### [Work item]
Repeat the data as given. Images do not go in the copy.

### [Data extracts]
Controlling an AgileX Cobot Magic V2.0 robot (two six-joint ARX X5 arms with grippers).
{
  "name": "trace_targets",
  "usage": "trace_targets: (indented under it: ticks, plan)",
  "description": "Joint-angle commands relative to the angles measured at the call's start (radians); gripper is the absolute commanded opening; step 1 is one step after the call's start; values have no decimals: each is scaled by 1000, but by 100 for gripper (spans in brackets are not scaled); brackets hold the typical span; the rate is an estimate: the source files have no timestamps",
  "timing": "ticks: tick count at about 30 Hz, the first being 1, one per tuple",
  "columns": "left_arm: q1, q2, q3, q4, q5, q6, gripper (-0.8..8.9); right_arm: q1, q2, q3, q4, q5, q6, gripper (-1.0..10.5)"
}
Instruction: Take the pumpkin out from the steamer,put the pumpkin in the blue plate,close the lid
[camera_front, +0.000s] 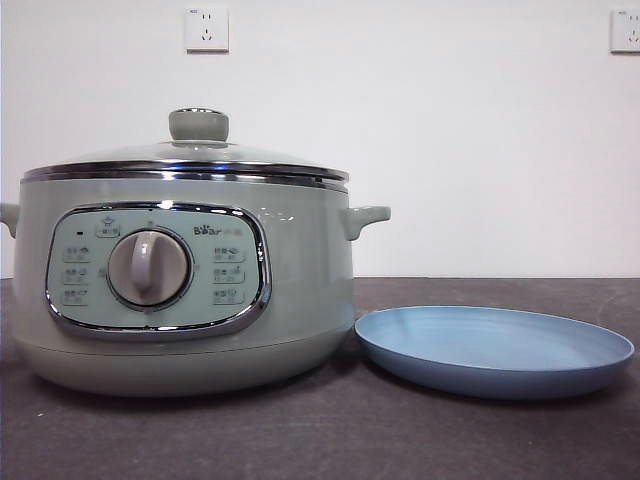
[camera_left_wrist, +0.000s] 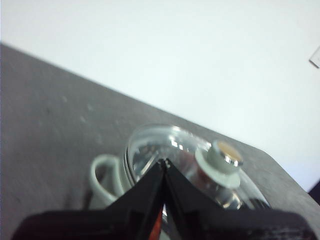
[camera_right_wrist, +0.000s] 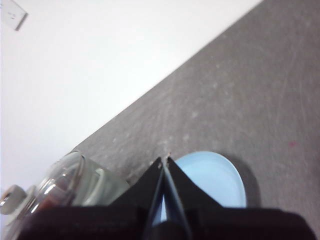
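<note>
Nothing done yet: lid (camera_front: 186, 158) sits on steamer (camera_front: 180, 290), pumpkin not clearly visible, presumably inside. Blue plate (camera_front: 495, 350) empty on table (camera_front: 400, 440). Left gripper (camera_left_wrist: 164, 161) and right gripper (camera_right_wrist: 165, 159): fingers closed, holding nothing, above.

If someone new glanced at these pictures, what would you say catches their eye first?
Most striking is the large round sage-green steamer standing on the dark table, capped by its domed glass lid with a pale green knob. Beside it lies the wide shallow light-blue plate, holding nothing. Both wrist views show black jaws pressed together: the left gripper above the lid, the right gripper above the plate.
</note>
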Motion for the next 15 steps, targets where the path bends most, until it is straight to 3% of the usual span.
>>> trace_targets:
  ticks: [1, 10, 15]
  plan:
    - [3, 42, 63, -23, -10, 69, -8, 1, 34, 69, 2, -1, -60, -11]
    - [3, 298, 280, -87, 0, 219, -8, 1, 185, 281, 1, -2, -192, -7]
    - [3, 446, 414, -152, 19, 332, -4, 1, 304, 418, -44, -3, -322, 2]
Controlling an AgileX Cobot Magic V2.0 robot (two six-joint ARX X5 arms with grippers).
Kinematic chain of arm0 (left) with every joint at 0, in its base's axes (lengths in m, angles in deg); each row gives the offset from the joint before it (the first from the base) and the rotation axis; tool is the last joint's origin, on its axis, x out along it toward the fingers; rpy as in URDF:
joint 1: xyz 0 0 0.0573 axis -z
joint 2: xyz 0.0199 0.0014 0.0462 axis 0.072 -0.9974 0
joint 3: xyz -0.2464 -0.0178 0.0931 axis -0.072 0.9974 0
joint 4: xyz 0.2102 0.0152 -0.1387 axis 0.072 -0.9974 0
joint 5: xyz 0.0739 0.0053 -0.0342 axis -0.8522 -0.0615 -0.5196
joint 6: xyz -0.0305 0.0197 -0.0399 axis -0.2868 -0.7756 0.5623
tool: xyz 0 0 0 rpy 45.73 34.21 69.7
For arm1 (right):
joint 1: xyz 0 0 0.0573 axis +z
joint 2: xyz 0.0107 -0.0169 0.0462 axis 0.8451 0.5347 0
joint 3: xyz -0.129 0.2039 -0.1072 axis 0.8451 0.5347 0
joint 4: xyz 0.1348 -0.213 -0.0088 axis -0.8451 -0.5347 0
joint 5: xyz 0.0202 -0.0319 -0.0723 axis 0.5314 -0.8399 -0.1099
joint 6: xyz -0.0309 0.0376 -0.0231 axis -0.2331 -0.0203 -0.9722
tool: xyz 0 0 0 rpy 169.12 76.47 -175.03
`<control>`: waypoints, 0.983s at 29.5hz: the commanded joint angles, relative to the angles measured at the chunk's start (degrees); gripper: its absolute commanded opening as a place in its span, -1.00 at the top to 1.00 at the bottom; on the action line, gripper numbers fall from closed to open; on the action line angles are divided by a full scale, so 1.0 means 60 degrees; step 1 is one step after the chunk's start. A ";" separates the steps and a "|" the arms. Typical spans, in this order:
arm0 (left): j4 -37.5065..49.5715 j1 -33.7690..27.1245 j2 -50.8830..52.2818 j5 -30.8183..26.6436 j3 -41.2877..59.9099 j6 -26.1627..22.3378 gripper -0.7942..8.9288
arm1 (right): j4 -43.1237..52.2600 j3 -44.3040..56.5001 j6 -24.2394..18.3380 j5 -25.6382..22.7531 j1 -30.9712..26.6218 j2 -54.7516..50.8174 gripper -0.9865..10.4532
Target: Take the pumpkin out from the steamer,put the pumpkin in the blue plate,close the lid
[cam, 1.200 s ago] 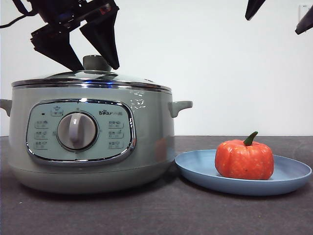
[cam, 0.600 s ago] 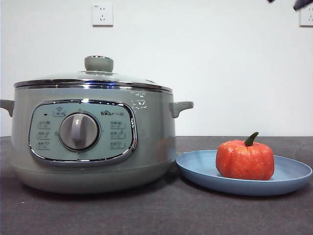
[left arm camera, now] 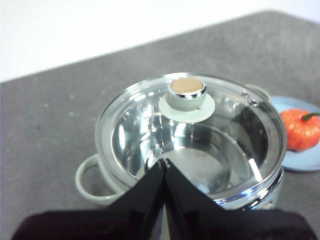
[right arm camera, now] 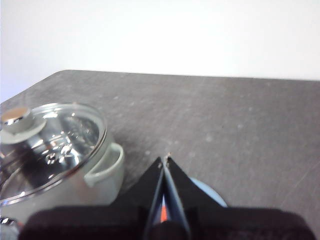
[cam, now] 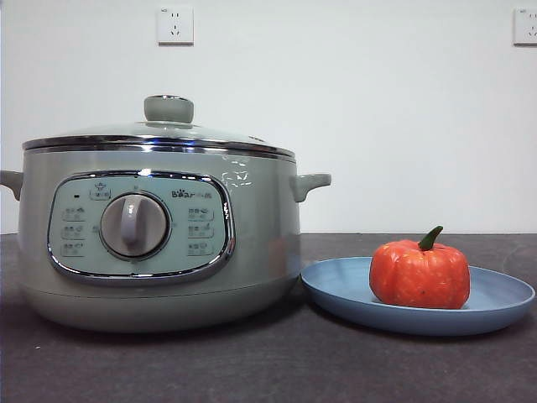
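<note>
The sage-green steamer [cam: 159, 243] stands at the left of the table with the glass lid [cam: 159, 134] seated on its rim. The orange pumpkin [cam: 419, 273] sits upright in the blue plate [cam: 336, 290] to the steamer's right. Neither arm shows in the front view. My left gripper [left arm camera: 164, 162] is shut and empty, raised above the lid [left arm camera: 190, 130], a little off from its knob [left arm camera: 187, 92]. My right gripper [right arm camera: 165, 159] is shut and empty, high above the plate [right arm camera: 207, 195], which its jaws mostly hide, with a sliver of the pumpkin [right arm camera: 163, 214] showing between them.
The dark grey table [cam: 268, 369] runs to a white wall with two sockets [cam: 174, 25]. The steamer's side handles [cam: 310, 183] stick out towards the plate. The pumpkin [left arm camera: 300, 127] and plate [left arm camera: 300, 157] also show beside the steamer in the left wrist view.
One second ago a gripper was around the lid's knob and the other arm's tips showed at the top right. Both have risen out of the front view. The lid stays on the steamer.
</note>
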 commanded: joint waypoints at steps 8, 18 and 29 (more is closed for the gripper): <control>-0.0124 0.0015 0.0302 -0.0215 0.0040 0.0106 0.85 | 0.0375 0.0022 0.0302 -0.0007 0.0036 0.0000 0.83; -0.0237 0.0015 0.0302 -0.0215 0.0040 0.0106 0.85 | -0.0590 0.0022 0.0302 -0.0033 0.0033 0.0000 0.82; -0.0284 -0.1898 0.2047 0.0215 0.0313 -0.0805 0.85 | -0.1800 0.0022 0.0302 -0.0040 0.0025 -0.0004 0.82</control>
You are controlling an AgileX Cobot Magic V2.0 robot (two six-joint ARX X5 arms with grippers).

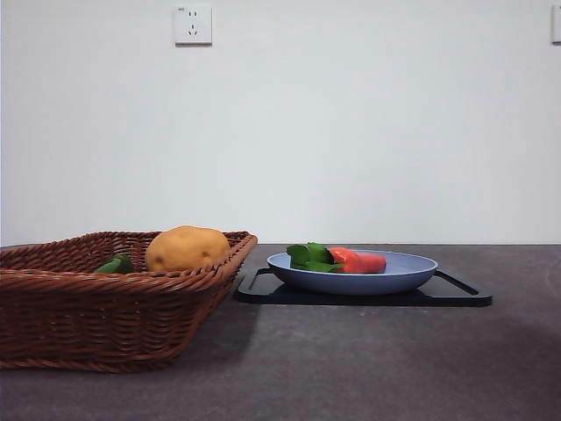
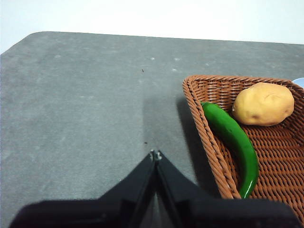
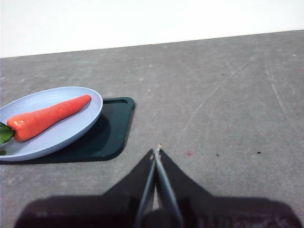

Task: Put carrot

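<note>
The carrot (image 1: 358, 260) lies on its side in a shallow blue plate (image 1: 412, 274), which sits on a dark tray (image 1: 456, 296) on the grey table (image 1: 368, 368). To the side stands a wicker basket (image 1: 88, 316) holding a potato (image 1: 187, 248) and a green pepper (image 2: 232, 137).

Both my arms wait apart from everything. The left gripper (image 2: 155, 154) hangs over bare table beside the basket, jaws pressed together. The right gripper (image 3: 156, 153) hangs near the tray, jaws likewise closed.

My worry: the carrot is smooth and tapered, so a pinch near its narrow end could slip, or nudge the plate across the tray.

Its long axis runs level along the plate, leaves toward the basket, tip pointing away.
</note>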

### [Task solution]
Controlling an AgileX Cobot Magic V2.0 robot (two six-joint ARX X5 arms with grippers).
{
  "name": "trace_targets",
  "usage": "trace_targets: (indented under it: ticks, plan)",
  "description": "Joint-angle commands relative to the angles measured at the call's start (radians); gripper is the absolute commanded opening; step 1 is one step after the call's start; values have no decimals: each is scaled by 1000, but by 100 for gripper (spans in brackets are not scaled); brackets hold the typical span; the rate is an estimate: the source files have no timestamps",
  "timing": "ticks: tick count at about 30 Hz, the first being 1, one per tuple",
  "columns": "left_arm: q1, q2, q3, q4, q5, q6, gripper (-0.8..8.9); right_arm: q1, q2, q3, q4, q5, q6, gripper (-1.0..10.5)"
}
Instruction: Take the pumpkin out from the steamer,put the pumpkin in the blue plate,close the lid
[camera_front, +0.000s] 
[camera_left_wrist, +0.000s] 
[camera_right_wrist, +0.000s] 
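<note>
Nothing done yet: lid (camera_front: 186, 158) sits on steamer (camera_front: 180, 290), pumpkin not clearly visible, presumably inside. Blue plate (camera_front: 495, 350) empty on table (camera_front: 400, 440). Left gripper (camera_left_wrist: 164, 161) and right gripper (camera_right_wrist: 165, 159): fingers closed, holding nothing, above.

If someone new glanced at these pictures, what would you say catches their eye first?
Most striking is the large round sage-green steamer standing on the dark table, capped by its domed glass lid with a pale green knob. Beside it lies the wide shallow light-blue plate, holding nothing. Both wrist views show black jaws pressed together: the left gripper above the lid, the right gripper above the plate.
</note>
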Motion for the next 15 steps, targets where the path bends most, until it is straight to 3% of the usual span.
>>> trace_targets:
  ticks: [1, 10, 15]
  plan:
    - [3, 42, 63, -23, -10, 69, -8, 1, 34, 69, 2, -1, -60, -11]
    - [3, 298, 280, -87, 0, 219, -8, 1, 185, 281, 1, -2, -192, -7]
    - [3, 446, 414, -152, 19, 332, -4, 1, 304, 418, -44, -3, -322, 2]
Controlling an AgileX Cobot Magic V2.0 robot (two six-joint ARX X5 arms with grippers).
Kinematic chain of arm0 (left) with every joint at 0, in its base's axes (lengths in m, angles in deg); each row gives the offset from the joint before it (the first from the base) and the rotation axis; tool is the last joint's origin, on its axis, x out along it toward the fingers; rpy as in URDF:
joint 1: xyz 0 0 0.0573 axis -z
joint 2: xyz 0.0199 0.0014 0.0462 axis 0.072 -0.9974 0
joint 3: xyz -0.2464 -0.0178 0.0931 axis -0.072 0.9974 0
joint 4: xyz 0.2102 0.0152 -0.1387 axis 0.072 -0.9974 0
joint 5: xyz 0.0739 0.0053 -0.0342 axis -0.8522 -0.0615 -0.5196
joint 6: xyz -0.0305 0.0197 -0.0399 axis -0.2868 -0.7756 0.5623
tool: xyz 0 0 0 rpy 45.73 34.21 69.7
For arm1 (right):
joint 1: xyz 0 0 0.0573 axis +z
joint 2: xyz 0.0107 -0.0169 0.0462 axis 0.8451 0.5347 0
joint 3: xyz -0.129 0.2039 -0.1072 axis 0.8451 0.5347 0
joint 4: xyz 0.1348 -0.213 -0.0088 axis -0.8451 -0.5347 0
joint 5: xyz 0.0202 -0.0319 -0.0723 axis 0.5314 -0.8399 -0.1099
joint 6: xyz -0.0309 0.0376 -0.0231 axis -0.2331 -0.0203 -0.9722
tool: xyz 0 0 0 rpy 169.12 76.47 -175.03
`<control>`: waypoints, 0.983s at 29.5hz: the commanded joint angles, relative to the angles measured at the chunk's start (degrees); gripper: its absolute commanded opening as a place in its span, -1.00 at the top to 1.00 at the bottom; on the action line, gripper numbers fall from closed to open; on the action line angles are divided by a full scale, so 1.0 means 60 degrees; step 1 is one step after the chunk's start. A ";" separates the steps and a "|" the arms. Typical spans, in this order:
arm0 (left): j4 -37.5065..49.5715 j1 -33.7690..27.1245 j2 -50.8830..52.2818 j5 -30.8183..26.6436 j3 -41.2877..59.9099 j6 -26.1627..22.3378 gripper -0.7942..8.9288
arm1 (right): j4 -43.1237..52.2600 j3 -44.3040..56.5001 j6 -24.2394..18.3380 j5 -25.6382..22.7531 j1 -30.9712..26.6218 j2 -54.7516..50.8174 gripper -0.9865..10.4532
Target: Take the pumpkin out from the steamer,put the pumpkin in the blue plate,close the lid
[cam, 1.200 s ago] 
[cam, 0.600 s ago] 
[left arm camera, now] 
[right arm camera, now] 
[cam, now] 
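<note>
The sage-green steamer [cam: 159, 243] stands at the left of the table with the glass lid [cam: 159, 134] seated on its rim. The orange pumpkin [cam: 419, 273] sits upright in the blue plate [cam: 336, 290] to the steamer's right. Neither arm shows in the front view. My left gripper [left arm camera: 164, 162] is shut and empty, raised above the lid [left arm camera: 190, 130], a little off from its knob [left arm camera: 187, 92]. My right gripper [right arm camera: 165, 159] is shut and empty, high above the plate [right arm camera: 207, 195], which its jaws mostly hide, with a sliver of the pumpkin [right arm camera: 163, 214] showing between them.
The dark grey table [cam: 268, 369] runs to a white wall with two sockets [cam: 174, 25]. The steamer's side handles [cam: 310, 183] stick out towards the plate. The pumpkin [left arm camera: 300, 127] and plate [left arm camera: 300, 157] also show beside the steamer in the left wrist view.
One second ago a gripper was around the lid's knob and the other arm's tips showed at the top right. Both have risen out of the front view. The lid stays on the steamer.
</note>
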 commanded: joint waypoints at steps 8, 18 and 29 (more is closed for the gripper): <control>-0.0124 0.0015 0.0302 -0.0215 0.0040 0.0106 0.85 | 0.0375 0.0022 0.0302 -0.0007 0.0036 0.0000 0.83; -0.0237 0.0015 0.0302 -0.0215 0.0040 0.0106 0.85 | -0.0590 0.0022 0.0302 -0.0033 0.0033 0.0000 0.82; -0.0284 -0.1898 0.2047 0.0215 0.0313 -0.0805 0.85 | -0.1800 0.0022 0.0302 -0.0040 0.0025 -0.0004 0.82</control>
You are controlling an AgileX Cobot Magic V2.0 robot (two six-joint ARX X5 arms with grippers).


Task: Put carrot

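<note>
The carrot (image 1: 358, 260) lies on its side in a shallow blue plate (image 1: 412, 274), which sits on a dark tray (image 1: 456, 296) on the grey table (image 1: 368, 368). To the side stands a wicker basket (image 1: 88, 316) holding a potato (image 1: 187, 248) and a green pepper (image 2: 232, 137).

Both my arms wait apart from everything. The left gripper (image 2: 155, 154) hangs over bare table beside the basket, jaws pressed together. The right gripper (image 3: 156, 153) hangs near the tray, jaws likewise closed.

My worry: the carrot is smooth and tapered, so a pinch near its narrow end could slip, or nudge the plate across the tray.

Its long axis runs level along the plate, leaves toward the basket, tip pointing away.
</note>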

Nothing else is needed to complete the answer.